Unthinkable. The word ran around Mitchell’s head as he left Highcliffe. Yes, what he was planning was unthinkable, but it was unthinkable that this twenty-year war could be allowed to continue for another minute more. A conventional warhead would only scatter their enemy. The survivors would regroup, and the cycle would begin again. No, there was one chance to bring peace, but it would require him to do the unthinkable even if it meant no return. He headed back to the road to catch a cab back to Twynham so he could see his daughter and say goodbye.
Part 1
A Burning Passion for the Arts
Dover and Twynham
25th January
Chapter 1 - Showing Today
The Excelsior Cinema, Dover
Inside Dover’s Excelsior Cinema, flickering lights cast dancing shadows in a tiered chamber almost completely absent of furniture.
“Well, yes, Josiah,” Sergeant Elspeth Kettering said. “You have been robbed.”
“It’s a disaster,” Josiah Braithwaite said. The portly owner of the cinema, turned grain silo, turned refugee camp, turned theatre, which had just finished re-conversion back into a cinema, exuded a sweaty glow which matched the gloss paint on the walls.
“How many seats should there be?” Constable Ruth Deering asked.
“Three hundred down here,” Braithwaite said. “There are two hundred upstairs, but they weren’t touched.”
Ruth glanced back up at the balcony, then at the rows of chair-backs missing their seats. Only ten seats remained, all in the front row, though the fabric had been slashed so the wooden base could be removed, leaving the rough wool padding scattered about the crime scene.
“It is a very interesting case,” Kettering said. “Very interesting indeed. Why don’t you gather your staff in the foyer, Josiah? We’ll come have a word in a sec.” She patted the portly man on the arm and ushered him to the door. When he’d gone, Kettering turned to Ruth, who was examining the ten seats which hadn’t been stolen. “You can tell a lot from blood splatter,” Kettering said. “Wool splatter, not so much.”
Elspeth Kettering had been a police officer in Dover before the Blackout. She’d been born in the city and been married here. After the Blackout, it was where her children had been born, and, more recently still, where she’d buried her husband. He’d died young, like so many in their toxic world, but she’d continued walking her old beat, refusing promotion to the big city in order to serve her hometown.
Ruth, by contrast, had only been in Dover for three months, and had only left the police academy two months before that. For her role in preventing the assassination of the prime minister, she’d been given an early promotion to full constable, and been sent to Dover to learn a more local kind of policing. But Calais had been attacked. The war had begun. Crime hadn’t stopped, though it certainly had changed.
After the Blackout, Dover had become a clearing hub for European refugees and then traders and scavengers. After Calais came under siege, it had become a staging camp for the military. Now that the enemy’s advance had been broken, restrictions were slowly being lifted. Businesses were re-opening, though this cinema wouldn’t unless Mr Braithwaite seriously bent the meaning of standing room only.
“There are three hundred seats,” Ruth said. “But the ten closest to the wooden stage aren’t missing. The covers of those ten seats have been slashed. The padding has been left behind, and the metal frame is untouched, but the wooden base of the seat was taken. Judging by the size of the frame, the missing wooden panel is about fifty centimetres wide and long, with a depth of about five centimetres.” She held her hands in front of her. “I suppose I could carry ten in a stack.”

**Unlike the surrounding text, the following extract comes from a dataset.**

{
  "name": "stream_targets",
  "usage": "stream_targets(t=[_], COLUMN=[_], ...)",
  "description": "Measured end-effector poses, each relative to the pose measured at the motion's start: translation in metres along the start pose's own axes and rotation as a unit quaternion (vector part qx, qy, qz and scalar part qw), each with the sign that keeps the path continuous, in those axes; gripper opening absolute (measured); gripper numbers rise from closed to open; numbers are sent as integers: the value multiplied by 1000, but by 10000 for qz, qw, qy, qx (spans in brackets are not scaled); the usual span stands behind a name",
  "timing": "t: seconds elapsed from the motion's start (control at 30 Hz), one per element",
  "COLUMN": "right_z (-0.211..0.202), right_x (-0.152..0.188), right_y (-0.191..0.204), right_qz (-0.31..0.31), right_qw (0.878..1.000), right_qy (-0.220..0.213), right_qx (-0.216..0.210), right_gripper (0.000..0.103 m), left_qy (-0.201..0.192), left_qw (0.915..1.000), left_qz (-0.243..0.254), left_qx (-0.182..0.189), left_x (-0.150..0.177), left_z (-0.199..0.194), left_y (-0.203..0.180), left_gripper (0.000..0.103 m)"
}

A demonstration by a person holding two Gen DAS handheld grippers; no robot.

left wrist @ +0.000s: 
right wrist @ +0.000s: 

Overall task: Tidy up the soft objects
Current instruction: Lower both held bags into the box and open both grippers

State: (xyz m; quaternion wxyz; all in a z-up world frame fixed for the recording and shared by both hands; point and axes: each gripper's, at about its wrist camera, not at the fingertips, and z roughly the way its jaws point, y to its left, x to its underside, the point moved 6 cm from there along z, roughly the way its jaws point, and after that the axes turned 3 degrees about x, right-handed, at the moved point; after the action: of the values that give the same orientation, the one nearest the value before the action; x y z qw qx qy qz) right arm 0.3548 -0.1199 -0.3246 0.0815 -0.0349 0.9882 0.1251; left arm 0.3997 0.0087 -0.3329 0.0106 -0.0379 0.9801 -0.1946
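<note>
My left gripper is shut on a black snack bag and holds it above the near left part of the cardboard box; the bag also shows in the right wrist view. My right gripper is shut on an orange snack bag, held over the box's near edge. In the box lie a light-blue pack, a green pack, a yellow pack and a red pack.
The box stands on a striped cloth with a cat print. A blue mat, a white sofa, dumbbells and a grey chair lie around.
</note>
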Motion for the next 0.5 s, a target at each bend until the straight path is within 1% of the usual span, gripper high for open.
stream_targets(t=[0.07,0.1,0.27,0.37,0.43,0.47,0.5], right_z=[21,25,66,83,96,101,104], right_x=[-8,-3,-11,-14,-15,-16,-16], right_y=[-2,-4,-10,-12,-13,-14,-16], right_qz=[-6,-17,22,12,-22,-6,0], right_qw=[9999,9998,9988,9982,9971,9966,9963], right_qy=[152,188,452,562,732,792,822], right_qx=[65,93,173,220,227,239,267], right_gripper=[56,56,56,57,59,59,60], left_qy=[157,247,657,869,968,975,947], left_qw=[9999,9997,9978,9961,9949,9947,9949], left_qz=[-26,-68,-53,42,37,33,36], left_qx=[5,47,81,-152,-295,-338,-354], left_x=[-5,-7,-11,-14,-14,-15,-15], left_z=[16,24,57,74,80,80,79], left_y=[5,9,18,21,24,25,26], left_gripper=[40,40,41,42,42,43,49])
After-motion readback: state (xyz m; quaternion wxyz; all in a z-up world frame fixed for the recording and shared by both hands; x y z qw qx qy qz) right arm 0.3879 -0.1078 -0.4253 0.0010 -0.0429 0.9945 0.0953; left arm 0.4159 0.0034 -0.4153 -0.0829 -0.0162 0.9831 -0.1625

“Then you need to spend a bit more time in the gym, and a little less time in front of that screen Mr Isaac gave you,” Kettering said.
“There are such things as documentaries,” Ruth said. “How else am I supposed to learn what a shark looks like?”

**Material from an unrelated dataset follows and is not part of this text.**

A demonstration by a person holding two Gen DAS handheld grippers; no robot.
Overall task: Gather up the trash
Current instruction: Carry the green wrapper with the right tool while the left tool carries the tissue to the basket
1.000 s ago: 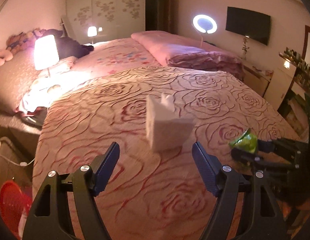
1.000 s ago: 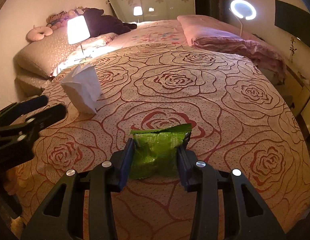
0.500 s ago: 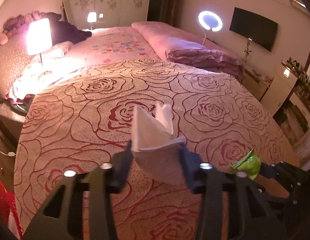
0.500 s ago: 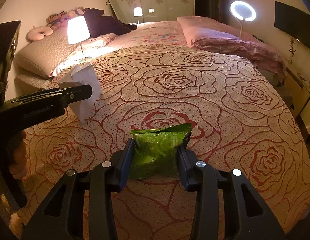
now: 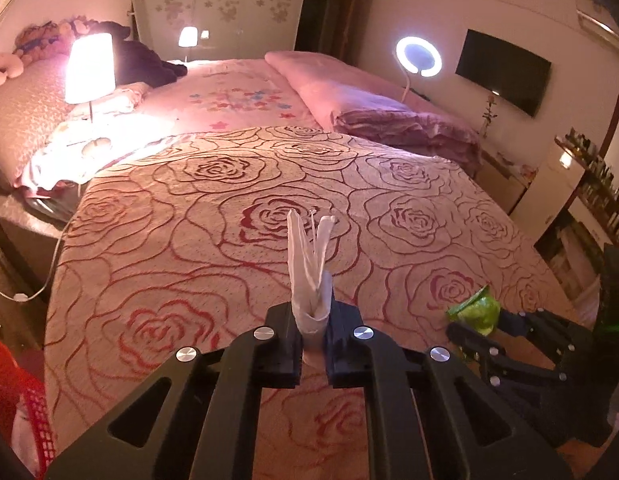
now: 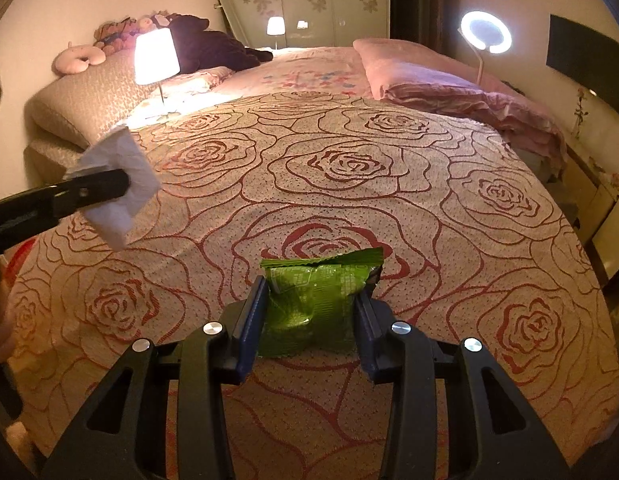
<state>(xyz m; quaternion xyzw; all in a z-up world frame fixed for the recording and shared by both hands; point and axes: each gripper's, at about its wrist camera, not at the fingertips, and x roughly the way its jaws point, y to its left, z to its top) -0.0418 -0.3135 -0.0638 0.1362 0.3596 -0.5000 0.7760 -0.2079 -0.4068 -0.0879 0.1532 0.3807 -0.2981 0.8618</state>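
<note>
My left gripper [image 5: 313, 334] is shut on a white paper bag [image 5: 309, 276], squeezed flat between the fingers and held above the rose-patterned bedspread [image 5: 189, 248]. The same bag [image 6: 117, 184] shows at the left of the right wrist view, pinched in the left gripper [image 6: 109, 188]. My right gripper [image 6: 311, 312] is shut on a green snack wrapper [image 6: 315, 296] and holds it over the near part of the bed. In the left wrist view the right gripper [image 5: 469, 326] sits low right with the wrapper [image 5: 475, 310].
A red mesh basket [image 5: 17, 396] stands on the floor at the bed's left corner. A lit lamp [image 5: 89, 68] and pillows are at the far left, a folded pink quilt [image 5: 381, 108] at the back right, shelves and a cabinet [image 5: 565, 184] at the right.
My left gripper moved up to the white paper bag, closed on it, squashed it flat and lifted it off the bedspread. The right gripper kept still with the green wrapper.
</note>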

“Jaws is not a documentary,” Kettering said.
Ruth said nothing, but continued her mime as she walked her imaginary stack of wood to the fire door at the back of the theatre. “Ten at a time is easy enough, but I’d need someone to stack the load in my arms and to hold open the door. It’s definitely a two-person job.”
“Minimum,” Kettering said. “Do you see the scuff marks on the floor near the door?”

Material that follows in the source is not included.